_Work order_: Retype the whole listing that follows so that it matches the original exactly.

_Supplied data_:
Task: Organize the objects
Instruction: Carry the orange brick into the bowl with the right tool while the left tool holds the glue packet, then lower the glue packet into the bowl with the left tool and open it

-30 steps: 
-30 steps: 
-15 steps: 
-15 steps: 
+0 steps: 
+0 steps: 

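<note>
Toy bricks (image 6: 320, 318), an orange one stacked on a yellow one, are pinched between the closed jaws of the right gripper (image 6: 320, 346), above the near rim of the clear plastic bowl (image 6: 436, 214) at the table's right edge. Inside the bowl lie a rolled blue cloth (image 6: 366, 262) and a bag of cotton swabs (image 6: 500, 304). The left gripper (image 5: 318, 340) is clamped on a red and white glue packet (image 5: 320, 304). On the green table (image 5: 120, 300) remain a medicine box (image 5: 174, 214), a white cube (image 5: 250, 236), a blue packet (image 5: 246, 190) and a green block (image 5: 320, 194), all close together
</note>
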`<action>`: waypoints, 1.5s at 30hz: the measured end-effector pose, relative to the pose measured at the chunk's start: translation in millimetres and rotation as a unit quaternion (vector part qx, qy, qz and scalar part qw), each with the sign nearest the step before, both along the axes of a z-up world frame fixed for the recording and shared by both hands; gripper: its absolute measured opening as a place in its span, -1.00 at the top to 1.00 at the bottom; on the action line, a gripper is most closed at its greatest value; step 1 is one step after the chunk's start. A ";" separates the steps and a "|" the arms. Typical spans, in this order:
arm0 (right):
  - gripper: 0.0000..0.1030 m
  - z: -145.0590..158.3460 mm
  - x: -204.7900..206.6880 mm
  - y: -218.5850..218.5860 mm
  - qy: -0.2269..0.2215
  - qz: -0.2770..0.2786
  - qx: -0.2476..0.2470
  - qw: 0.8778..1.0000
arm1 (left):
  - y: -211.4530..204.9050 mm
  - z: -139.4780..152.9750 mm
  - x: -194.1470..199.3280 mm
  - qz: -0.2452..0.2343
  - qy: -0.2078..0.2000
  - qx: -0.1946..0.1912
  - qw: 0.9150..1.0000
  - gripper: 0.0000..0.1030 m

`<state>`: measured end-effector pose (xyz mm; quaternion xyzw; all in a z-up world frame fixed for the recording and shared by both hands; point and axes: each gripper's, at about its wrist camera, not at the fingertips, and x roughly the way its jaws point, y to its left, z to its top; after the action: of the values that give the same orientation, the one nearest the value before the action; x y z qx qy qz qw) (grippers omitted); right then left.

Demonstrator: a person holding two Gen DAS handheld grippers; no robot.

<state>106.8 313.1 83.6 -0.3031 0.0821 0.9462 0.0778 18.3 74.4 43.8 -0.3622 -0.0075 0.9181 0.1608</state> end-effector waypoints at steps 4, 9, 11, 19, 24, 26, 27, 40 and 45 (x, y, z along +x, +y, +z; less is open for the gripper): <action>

_Response box_:
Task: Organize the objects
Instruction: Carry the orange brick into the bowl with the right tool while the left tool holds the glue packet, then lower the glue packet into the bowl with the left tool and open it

-30 steps: 
-30 steps: 
-15 steps: 
-15 steps: 
+0 steps: 
+0 steps: 

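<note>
Toy bricks (image 6: 320, 318), an orange one stacked on a yellow one, are pinched between the closed jaws of the right gripper (image 6: 320, 346), above the near rim of the clear plastic bowl (image 6: 436, 214) at the table's right edge. Inside the bowl lie a rolled blue cloth (image 6: 366, 262) and a bag of cotton swabs (image 6: 500, 304). The left gripper (image 5: 318, 340) is clamped on a red and white glue packet (image 5: 320, 304). On the green table (image 5: 120, 300) remain a medicine box (image 5: 174, 214), a white cube (image 5: 250, 236), a blue packet (image 5: 246, 190) and a green block (image 5: 320, 194), all close together
</note>
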`<action>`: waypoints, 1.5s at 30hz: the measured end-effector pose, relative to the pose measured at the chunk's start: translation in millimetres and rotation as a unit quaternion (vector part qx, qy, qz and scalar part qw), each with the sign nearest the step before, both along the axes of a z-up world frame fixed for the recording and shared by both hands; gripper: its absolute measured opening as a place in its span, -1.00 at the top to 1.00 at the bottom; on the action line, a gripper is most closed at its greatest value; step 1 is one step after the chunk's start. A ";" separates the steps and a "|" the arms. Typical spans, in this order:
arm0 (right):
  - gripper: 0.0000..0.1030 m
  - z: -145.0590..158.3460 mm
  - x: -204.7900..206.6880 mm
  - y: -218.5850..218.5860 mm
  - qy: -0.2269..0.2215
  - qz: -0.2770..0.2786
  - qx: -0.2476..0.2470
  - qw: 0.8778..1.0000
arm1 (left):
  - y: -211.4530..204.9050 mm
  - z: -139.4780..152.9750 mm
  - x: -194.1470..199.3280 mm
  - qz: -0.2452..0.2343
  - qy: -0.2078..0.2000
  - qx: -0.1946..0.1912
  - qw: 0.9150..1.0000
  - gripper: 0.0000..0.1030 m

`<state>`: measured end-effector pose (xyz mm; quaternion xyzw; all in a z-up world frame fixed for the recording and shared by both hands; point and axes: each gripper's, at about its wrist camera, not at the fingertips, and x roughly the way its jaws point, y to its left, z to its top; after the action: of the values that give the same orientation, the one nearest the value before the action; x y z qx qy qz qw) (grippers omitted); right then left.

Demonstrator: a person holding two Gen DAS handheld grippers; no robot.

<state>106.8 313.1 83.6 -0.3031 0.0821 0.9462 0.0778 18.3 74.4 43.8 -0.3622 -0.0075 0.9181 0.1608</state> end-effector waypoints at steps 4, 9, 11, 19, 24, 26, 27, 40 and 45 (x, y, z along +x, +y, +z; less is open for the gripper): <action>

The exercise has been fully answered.